• WHAT THE TASK ASKS: Repeat the listing word for word. No pictures belong in the copy.

• SUPPLIED INFORMATION:
☆ ☆ ☆ ☆
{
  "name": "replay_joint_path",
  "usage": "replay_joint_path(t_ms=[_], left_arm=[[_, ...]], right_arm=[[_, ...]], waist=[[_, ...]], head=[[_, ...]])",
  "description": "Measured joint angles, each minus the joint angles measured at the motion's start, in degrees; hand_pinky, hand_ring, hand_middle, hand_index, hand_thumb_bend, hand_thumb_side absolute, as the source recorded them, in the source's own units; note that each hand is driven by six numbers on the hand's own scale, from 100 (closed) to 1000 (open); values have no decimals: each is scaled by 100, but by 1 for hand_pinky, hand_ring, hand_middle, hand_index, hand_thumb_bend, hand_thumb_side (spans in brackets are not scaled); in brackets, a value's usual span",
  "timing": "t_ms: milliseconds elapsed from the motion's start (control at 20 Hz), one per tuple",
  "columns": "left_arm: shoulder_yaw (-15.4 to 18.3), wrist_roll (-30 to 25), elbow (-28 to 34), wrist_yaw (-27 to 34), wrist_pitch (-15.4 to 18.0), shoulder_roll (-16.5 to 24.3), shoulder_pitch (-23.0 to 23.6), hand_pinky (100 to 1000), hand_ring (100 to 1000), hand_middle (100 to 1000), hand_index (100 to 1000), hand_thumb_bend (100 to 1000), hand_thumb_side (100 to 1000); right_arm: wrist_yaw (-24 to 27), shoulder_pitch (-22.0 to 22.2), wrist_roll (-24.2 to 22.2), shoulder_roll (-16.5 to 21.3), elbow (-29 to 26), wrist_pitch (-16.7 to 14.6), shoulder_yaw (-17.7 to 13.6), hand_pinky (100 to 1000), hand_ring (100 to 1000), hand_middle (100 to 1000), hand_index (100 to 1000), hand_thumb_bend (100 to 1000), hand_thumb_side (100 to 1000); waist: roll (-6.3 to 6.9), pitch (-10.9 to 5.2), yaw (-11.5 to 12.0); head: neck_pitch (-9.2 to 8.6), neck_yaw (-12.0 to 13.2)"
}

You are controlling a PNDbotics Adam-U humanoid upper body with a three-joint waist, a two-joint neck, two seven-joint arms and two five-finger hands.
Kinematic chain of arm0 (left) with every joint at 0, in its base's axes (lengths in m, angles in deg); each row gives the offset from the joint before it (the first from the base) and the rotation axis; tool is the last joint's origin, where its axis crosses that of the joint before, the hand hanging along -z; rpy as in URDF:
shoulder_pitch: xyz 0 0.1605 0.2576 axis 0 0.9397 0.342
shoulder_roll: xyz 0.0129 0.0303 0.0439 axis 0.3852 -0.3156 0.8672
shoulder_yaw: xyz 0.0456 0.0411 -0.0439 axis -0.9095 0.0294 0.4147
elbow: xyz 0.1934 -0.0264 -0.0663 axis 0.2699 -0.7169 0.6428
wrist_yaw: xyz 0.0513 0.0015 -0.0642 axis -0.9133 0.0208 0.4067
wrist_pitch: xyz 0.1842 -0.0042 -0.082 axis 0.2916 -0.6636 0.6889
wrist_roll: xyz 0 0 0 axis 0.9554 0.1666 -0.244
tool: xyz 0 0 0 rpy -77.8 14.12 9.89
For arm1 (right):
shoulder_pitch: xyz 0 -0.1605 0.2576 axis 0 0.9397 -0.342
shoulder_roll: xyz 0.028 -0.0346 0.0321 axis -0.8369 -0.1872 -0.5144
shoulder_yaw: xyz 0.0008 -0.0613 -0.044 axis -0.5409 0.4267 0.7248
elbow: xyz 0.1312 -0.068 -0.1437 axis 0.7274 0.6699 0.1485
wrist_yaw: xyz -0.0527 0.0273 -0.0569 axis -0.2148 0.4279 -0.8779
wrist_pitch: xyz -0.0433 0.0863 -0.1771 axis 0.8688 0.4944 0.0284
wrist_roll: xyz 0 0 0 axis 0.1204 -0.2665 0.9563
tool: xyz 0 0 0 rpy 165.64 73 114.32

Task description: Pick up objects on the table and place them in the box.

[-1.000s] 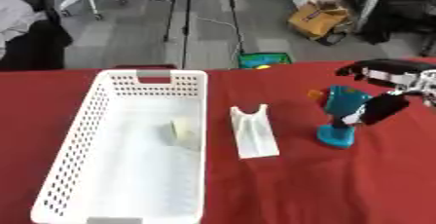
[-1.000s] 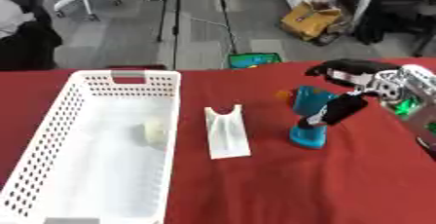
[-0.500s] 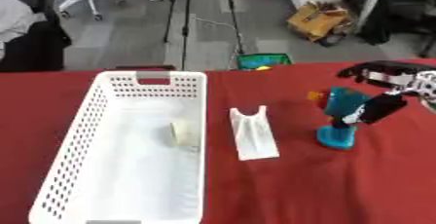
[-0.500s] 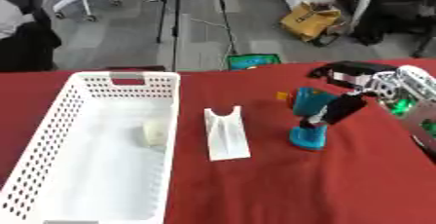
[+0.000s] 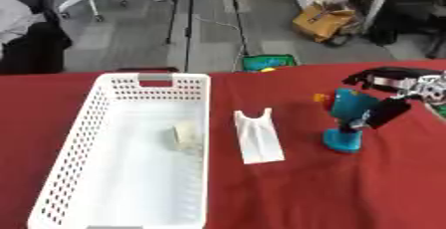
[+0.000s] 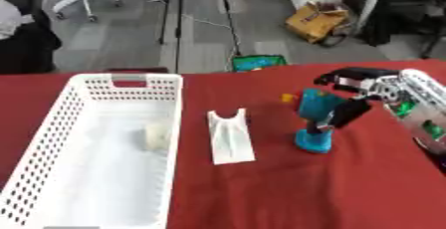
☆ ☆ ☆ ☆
• ANSWER TO THE EXERCISE:
{
  "name": "replay_joint_path",
  "usage": "replay_joint_path(t_ms=[_], left_arm=[[_, ...]], right_arm=[[_, ...]], waist=[[_, ...]], head=[[_, ...]])",
  "description": "Measured joint angles, each minus the joint angles measured at the motion's start, in degrees; hand_pinky, hand_ring, hand_middle, hand_index, hand_thumb_bend, hand_thumb_side absolute, as the source recorded them, in the source's own units; note that each hand is driven by six numbers on the hand's own scale, from 100 (closed) to 1000 (open); values have no decimals: each is scaled by 100, but by 1 for hand_pinky, hand_ring, hand_middle, hand_index, hand_thumb_bend, hand_thumb_side (spans in brackets are not scaled); in brackets, a value's usual span",
  "timing": "t_ms: milliseconds elapsed from the motion's start (control at 20 Hz), one per tuple",
  "columns": "left_arm: shoulder_yaw (-15.4 to 18.3), wrist_roll (-30 to 25), elbow (-28 to 34), wrist_yaw (-27 to 34), wrist_pitch (-15.4 to 18.0), shoulder_roll (-16.5 to 24.3), shoulder_pitch (-23.0 to 23.6), hand_pinky (100 to 1000), hand_ring (100 to 1000), hand_middle (100 to 1000), hand_index (100 to 1000), hand_thumb_bend (100 to 1000), hand_thumb_side (100 to 1000); right_arm: wrist_yaw (-24 to 27), shoulder_pitch (-22.0 to 22.2), wrist_roll (-24.2 to 22.2), shoulder_roll (-16.5 to 21.3), elbow (-29 to 26), wrist_pitch (-16.7 to 14.6), shoulder_yaw (-17.7 to 13.6), hand_pinky (100 to 1000), hand_ring (100 to 1000), hand_middle (100 to 1000), hand_index (100 to 1000), hand_thumb_bend (100 to 1000), hand_thumb_side (100 to 1000); waist: roll (-6.3 to 6.9), pitch (-10.9 to 5.2), yaw (-11.5 to 12.0); head: neck_pitch (-9.2 to 8.6), neck_yaw (-12.0 to 13.2)"
}

You are controlling a PNDbotics Adam-U humanoid upper body with a three-joint waist, a two-joint neck, two seven-joint arms and two five-finger hands.
Kinematic chain of arm0 (left) with every joint at 0, in its base's axes (lengths in m, angles in deg); each row gives the offset from the joint before it (the first from the base) and the rotation axis; tool is the last joint's origin, where its axis crosses that of the joint before, the hand hanging along -z; rpy as in URDF:
shoulder_pitch: xyz 0 0.1605 0.2576 axis 0 0.9397 0.342
shoulder_roll: xyz 0.0129 0.0303 0.0439 axis 0.3852 -0.3156 0.8672
shoulder_yaw: xyz 0.0456 0.0411 -0.0439 axis -0.9095 0.0294 0.4147
elbow: xyz 0.1934 -0.0264 -0.0663 axis 0.2699 -0.7169 0.6428
wrist_yaw: xyz 0.0513 0.0015 -0.0642 axis -0.9133 0.0208 0.4067
wrist_pitch: xyz 0.1842 -0.0042 -0.082 axis 0.2916 -0.6636 0.6889
wrist_roll: xyz 0 0 0 axis 0.9554 0.1666 -0.244
tool: xyz 0 0 0 rpy -77.8 14.12 9.89
For arm1 (right):
shoulder_pitch: xyz 0 -0.1605 0.2576 axis 0 0.9397 -0.342
shoulder_roll: xyz 0.028 -0.0346 0.0321 axis -0.8369 -0.1872 -0.5144
shoulder_yaw: xyz 0.0008 -0.0613 -0.044 axis -0.5409 0.4267 0.7248
elbow: xyz 0.1312 -0.068 -0.1437 axis 0.7274 0.6699 0.1485
wrist_yaw: xyz -0.0527 0.0273 -0.0569 axis -0.2148 0.4279 -0.8779
wrist_pitch: xyz -0.0433 0.0863 -0.1771 axis 0.8688 0.4944 0.0284
wrist_roll: xyz 0 0 0 axis 0.1204 -0.2665 0.9563
tool: xyz 0 0 0 rpy 165.64 73 114.32

Task description: Pick up objects on the table and place them in the box.

[-1.000s] 
[-1.000s] 
[-0.500s] 
[-0.500s] 
[+0.000s] 
[+0.000s] 

The response to the exercise is now complete.